Sunday, December 14, 2008

Deflation Keeps Credit Tight, Treasurys Popular

With deflation still a possibility, credit markets have a hard time loosening up


Investors know the future will bring either inflation or deflation, but they can't decide which. So they're erring on the side of a worst case scenario, keeping the credit markets in a stranglehold and Treasury notes extremely popular.

Despite a moderate rise in the stock market Friday, the yield on the two-year Treasury note hit another record low, falling to about 0.76 percent for the first time since the note has been issued.

Adding fuel to the argument that the economy is headed for deflation, the Labor Department said its Producer Price Index, which tracks costs of goods before they reach consumers, fell 2.2 percent last month -- more than anticipated -- as gasoline and other energy prices retreated.

Government debt becomes more attractive in weak, deflationary economies not only because the assets are safe, but also because the returns are in fixed dollar amounts -- so when deflation occurs, they actually rise in value. This reduces the incentive, to some extent, to buy riskier, higher-yielding assets like junk bonds.

"The main driver of the credit markets, at one level, is inflation versus deflation," said Jack A. Ablin, chief investment officer at Harris Private Bank. When there's inflation, Treasurys become less attractive and investors look for assets that will offer higher returns.

The outlook for prices is murky right now, keeping investor demand for safety high and hurtling rates on riskier debt higher and higher. The government's huge issuances of debt should cause inflation, but a steep, prolonged recession would be deflationary. It's a quandary that's paralyzing investors.

"Are we really going to get significant deflation? If we are, it has one set of implications, and if we're not, it has an opposite set of conclusions. It's kind of a binary environment right now," said Jay Mueller, portfolio manager, Wells Fargo Advantage Funds.

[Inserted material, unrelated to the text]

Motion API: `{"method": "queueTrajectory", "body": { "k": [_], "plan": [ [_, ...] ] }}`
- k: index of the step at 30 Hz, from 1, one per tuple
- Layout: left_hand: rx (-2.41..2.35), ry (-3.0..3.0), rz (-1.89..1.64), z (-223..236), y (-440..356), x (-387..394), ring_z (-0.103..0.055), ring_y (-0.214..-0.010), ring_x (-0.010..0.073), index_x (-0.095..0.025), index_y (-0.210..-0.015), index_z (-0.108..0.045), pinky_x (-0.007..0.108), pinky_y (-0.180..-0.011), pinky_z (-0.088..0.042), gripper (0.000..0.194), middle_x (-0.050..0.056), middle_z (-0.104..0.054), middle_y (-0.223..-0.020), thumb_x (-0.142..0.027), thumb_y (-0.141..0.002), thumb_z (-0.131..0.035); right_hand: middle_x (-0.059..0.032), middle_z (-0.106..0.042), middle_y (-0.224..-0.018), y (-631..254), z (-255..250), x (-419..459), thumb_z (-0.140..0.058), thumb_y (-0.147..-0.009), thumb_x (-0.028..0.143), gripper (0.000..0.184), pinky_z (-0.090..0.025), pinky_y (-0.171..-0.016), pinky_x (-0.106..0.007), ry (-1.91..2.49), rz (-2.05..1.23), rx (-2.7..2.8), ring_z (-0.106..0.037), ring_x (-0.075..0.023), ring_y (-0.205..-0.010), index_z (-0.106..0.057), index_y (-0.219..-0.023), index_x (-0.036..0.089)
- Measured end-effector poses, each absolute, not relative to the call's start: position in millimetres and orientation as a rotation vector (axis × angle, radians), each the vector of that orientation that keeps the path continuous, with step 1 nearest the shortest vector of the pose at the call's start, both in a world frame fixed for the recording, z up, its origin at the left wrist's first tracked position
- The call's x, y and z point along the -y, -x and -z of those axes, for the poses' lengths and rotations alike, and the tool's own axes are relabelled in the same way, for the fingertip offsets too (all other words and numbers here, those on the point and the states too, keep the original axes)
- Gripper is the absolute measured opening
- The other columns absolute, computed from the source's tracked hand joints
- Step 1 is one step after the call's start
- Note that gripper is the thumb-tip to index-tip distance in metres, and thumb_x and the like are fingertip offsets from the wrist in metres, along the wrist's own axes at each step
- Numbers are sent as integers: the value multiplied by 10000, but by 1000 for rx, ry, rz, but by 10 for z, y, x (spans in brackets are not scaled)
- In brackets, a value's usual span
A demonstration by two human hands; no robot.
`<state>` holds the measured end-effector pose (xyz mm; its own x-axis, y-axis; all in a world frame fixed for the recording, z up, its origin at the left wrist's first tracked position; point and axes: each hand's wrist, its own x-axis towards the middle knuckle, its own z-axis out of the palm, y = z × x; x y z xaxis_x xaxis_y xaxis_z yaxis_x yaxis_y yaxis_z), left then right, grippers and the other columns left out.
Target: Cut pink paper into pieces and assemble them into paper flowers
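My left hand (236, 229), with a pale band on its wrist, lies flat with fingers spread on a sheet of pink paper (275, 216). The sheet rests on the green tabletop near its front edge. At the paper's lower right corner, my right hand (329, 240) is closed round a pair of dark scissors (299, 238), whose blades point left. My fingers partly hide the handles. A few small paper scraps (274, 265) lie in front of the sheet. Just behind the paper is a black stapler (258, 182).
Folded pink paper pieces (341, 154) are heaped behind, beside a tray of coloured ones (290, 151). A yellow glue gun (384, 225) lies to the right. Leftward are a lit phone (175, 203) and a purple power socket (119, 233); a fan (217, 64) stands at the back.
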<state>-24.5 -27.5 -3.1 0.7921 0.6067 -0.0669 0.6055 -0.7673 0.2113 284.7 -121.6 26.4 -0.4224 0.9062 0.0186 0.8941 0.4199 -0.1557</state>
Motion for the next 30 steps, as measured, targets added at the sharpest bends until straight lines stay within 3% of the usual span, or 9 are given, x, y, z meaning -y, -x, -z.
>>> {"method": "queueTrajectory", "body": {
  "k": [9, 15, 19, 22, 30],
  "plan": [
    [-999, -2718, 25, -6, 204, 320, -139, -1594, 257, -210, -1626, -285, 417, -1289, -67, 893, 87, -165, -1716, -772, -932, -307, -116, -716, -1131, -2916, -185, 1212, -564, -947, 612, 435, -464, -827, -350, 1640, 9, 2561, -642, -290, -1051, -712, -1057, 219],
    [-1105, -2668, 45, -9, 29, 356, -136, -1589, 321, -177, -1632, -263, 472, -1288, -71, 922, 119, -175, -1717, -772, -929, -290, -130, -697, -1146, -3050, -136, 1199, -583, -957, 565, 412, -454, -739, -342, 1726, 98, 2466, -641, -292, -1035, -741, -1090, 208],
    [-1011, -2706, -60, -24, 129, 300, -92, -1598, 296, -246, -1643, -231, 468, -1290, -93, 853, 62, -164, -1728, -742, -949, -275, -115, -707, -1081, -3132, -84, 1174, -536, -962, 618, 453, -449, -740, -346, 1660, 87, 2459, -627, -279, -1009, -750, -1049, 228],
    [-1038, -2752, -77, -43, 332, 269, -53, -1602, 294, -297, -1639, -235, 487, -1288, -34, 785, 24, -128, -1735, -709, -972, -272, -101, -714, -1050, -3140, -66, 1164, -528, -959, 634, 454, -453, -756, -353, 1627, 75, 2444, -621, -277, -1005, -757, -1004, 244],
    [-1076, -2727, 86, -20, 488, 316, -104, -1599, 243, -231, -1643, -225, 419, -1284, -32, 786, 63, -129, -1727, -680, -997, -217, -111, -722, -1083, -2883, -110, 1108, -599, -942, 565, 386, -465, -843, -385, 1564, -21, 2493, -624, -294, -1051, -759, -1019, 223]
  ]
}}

"If we have severe deflation, Treasurys are going to continue to be the preferred place to be," Mueller said. However, "it's hard to make these determinations because we don't have much track record to go on."

The last sustained period of deflation in the United States was during the Great Depression. The benchmark 10-year Treasury note's yield, at 2.58 percent on Friday, isn't that far off the yield on similar debt in the 1930s -- a little over 2.1 percent, according to Global Financial Data in Los Angeles. (Later, in 1945, yields fell as low as 1.55 percent.)

But the 10-year note's yield could have a lot farther to fall if Japan is any indication.

After Japan's stock and real estate bubble burst in the late 1980s, the nation went into a very long slump, and yields on the Japanese government's 10-year note in 2003 fell as low as 0.46 percent, according to Mueller.

"Japan has had 10 years of deflation at this point. I doubt that it's in the cards for us, but it does show how low yields can go in a deflationary environment," Mueller said.

Yields on longer-dated Treasurys continued to hover near their recent historic lows. The 10-year note rose 8/32 to 110 6/32 and its yield fell to 2.58 percent from 2.66 percent. The 30-year bond rose 16/32 to 128 1/32 and its yield fell to 3.05 percent from 3.08 percent.

The three-month Treasury bill's yield was 0.04 percent, up from 0.01 percent but still indicating high levels of demand for safe, short-term assets. The discount rate was 0.02 percent.

As investors swarm to government debt, they are also starting to snap up mortgage-backed securities -- which is helping actual mortgage rates fall -- and some are buying high-grade corporate debt again.

But speculative grade, or junk, bonds are seeing demand tumble even further.

"One of the things I'm a little worried about with high yields is it's a self-sustaining situation," Ablin said. A company's ability to get new funding is reliant on their rating, and their rating is reliant on their financial health. There's a worry, Ablin said, that the junk bond market "collapses on itself."

Over the past month, bonds for investment-grade companies have gained more than 4 percent, according to the iShares Investment Grade Bond Fund, but junk bonds have fallen more than 11 percent, according to the Lehman High Yield Bond Exchange Traded Fund.

And when prices fall, rates rise, making it more expensive for the companies to issue debt. Standard & Poor's said Friday that speculative-grade rates, as compared to Treasury rates, broke through records Thursday, surpassing 17 percentage points.

About half of all rated companies have a junk rating.